- Task prompt -
Print the whole listing again, exactly as it stands.

- Supplied material -
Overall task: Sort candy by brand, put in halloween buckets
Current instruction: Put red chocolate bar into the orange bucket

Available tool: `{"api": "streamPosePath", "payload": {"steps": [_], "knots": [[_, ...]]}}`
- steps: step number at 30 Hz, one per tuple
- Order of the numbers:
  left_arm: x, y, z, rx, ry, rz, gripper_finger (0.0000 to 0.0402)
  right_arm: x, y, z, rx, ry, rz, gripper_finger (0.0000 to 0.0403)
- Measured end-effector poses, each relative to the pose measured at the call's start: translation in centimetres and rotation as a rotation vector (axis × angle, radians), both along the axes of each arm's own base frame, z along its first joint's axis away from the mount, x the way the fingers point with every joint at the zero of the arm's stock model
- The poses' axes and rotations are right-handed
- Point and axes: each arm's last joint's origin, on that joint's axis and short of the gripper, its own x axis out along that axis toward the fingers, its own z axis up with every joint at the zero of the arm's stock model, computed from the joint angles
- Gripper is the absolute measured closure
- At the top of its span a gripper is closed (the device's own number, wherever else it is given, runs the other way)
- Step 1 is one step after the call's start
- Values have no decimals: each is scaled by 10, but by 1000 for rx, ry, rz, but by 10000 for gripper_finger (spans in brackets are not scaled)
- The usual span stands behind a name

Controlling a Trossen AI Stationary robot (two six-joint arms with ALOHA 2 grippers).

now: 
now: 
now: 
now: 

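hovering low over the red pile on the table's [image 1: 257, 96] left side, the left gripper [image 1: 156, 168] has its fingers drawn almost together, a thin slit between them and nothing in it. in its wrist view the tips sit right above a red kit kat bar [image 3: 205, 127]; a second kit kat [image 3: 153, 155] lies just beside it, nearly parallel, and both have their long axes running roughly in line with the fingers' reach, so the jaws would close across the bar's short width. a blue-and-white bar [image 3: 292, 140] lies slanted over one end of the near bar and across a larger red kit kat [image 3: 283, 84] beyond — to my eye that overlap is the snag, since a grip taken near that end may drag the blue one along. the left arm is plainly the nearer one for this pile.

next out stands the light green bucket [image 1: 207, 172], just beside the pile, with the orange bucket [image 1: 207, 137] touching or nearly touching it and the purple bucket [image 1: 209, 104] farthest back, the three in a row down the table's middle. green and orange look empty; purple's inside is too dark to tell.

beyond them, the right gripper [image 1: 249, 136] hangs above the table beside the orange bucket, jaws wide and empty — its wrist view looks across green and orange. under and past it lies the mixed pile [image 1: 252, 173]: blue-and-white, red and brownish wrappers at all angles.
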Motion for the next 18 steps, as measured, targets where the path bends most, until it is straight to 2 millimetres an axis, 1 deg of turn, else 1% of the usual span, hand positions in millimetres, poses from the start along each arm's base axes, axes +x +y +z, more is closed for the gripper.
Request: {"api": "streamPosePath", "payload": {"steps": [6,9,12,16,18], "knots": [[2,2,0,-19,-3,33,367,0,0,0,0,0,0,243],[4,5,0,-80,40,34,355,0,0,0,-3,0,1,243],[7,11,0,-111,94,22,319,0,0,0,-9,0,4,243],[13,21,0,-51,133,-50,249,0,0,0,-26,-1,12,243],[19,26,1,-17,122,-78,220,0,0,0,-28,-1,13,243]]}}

- Answer -
Overall task: Sort candy by brand, put in halloween buckets
Current instruction: Put red chocolate bar into the orange bucket

Available tool: `{"api": "streamPosePath", "payload": {"steps": [_], "knots": [[_, ...]]}}`
- steps: step number at 30 Hz, one per tuple
- Order of the numbers:
  left_arm: x, y, z, rx, ry, rz, gripper_finger (0.0000 to 0.0402)
  right_arm: x, y, z, rx, ry, rz, gripper_finger (0.0000 to 0.0403)
- Measured end-effector poses, each relative to the pose measured at the call's start: translation in centimetres and rotation as a rotation vector (axis × angle, radians), both along the axes of each arm's own base frame, z along its first joint's axis away from the mount, x the way the fingers point with every joint at the zero of the arm's stock model
- The poses' axes and rotations are right-handed
- Point and axes: each arm's last joint's origin, on that joint's axis and short of the gripper, its own x axis out along that axis toward the fingers, its own z axis up with every joint at the zero of the arm's stock model, computed from the joint angles
- Gripper is the absolute measured closure
- At the top of its span a gripper is closed (the device's own number, wherever else it is given, runs the other way)
- Step 1 is one step after the call's start
- Values have no decimals: each is scaled by 10, but by 1000 for rx, ry, rz, but by 10000 for gripper_finger (spans in brackets are not scaled)
- The usual span stands behind a name

Controlling a Trossen AI Stationary robot (two six-joint arms with ALOHA 2 grippers).

now: 
now: 
now: 
now: 

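hovering low over the red pile on the table's [image 1: 257, 96] left side, the left gripper [image 1: 156, 168] has its fingers drawn almost together, a thin slit between them and nothing in it. in its wrist view the tips sit right above a red kit kat bar [image 3: 205, 127]; a second kit kat [image 3: 153, 155] lies just beside it, nearly parallel, and both have their long axes running roughly in line with the fingers' reach, so the jaws would close across the bar's short width. a blue-and-white bar [image 3: 292, 140] lies slanted over one end of the near bar and across a larger red kit kat [image 3: 283, 84] beyond — to my eye that overlap is the snag, since a grip taken near that end may drag the blue one along. the left arm is plainly the nearer one for this pile.

next out stands the light green bucket [image 1: 207, 172], just beside the pile, with the orange bucket [image 1: 207, 137] touching or nearly touching it and the purple bucket [image 1: 209, 104] farthest back, the three in a row down the table's middle. green and orange look empty; purple's inside is too dark to tell.

beyond them, the right gripper [image 1: 249, 136] hangs above the table beside the orange bucket, jaws wide and empty — its wrist view looks across green and orange. under and past it lies the mixed pile [image 1: 252, 173]: blue-and-white, red and brownish wrappers at all angles.
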Motion for the next 18 steps, as measured, targets where the path bends most, until it is straight to 2 millimetres an axis, 1 deg of turn, else 1% of the usual span, hand positions in millimetres, poses from the start along each arm's base axes, axes +x +y +z, more is closed for the gripper.
Request: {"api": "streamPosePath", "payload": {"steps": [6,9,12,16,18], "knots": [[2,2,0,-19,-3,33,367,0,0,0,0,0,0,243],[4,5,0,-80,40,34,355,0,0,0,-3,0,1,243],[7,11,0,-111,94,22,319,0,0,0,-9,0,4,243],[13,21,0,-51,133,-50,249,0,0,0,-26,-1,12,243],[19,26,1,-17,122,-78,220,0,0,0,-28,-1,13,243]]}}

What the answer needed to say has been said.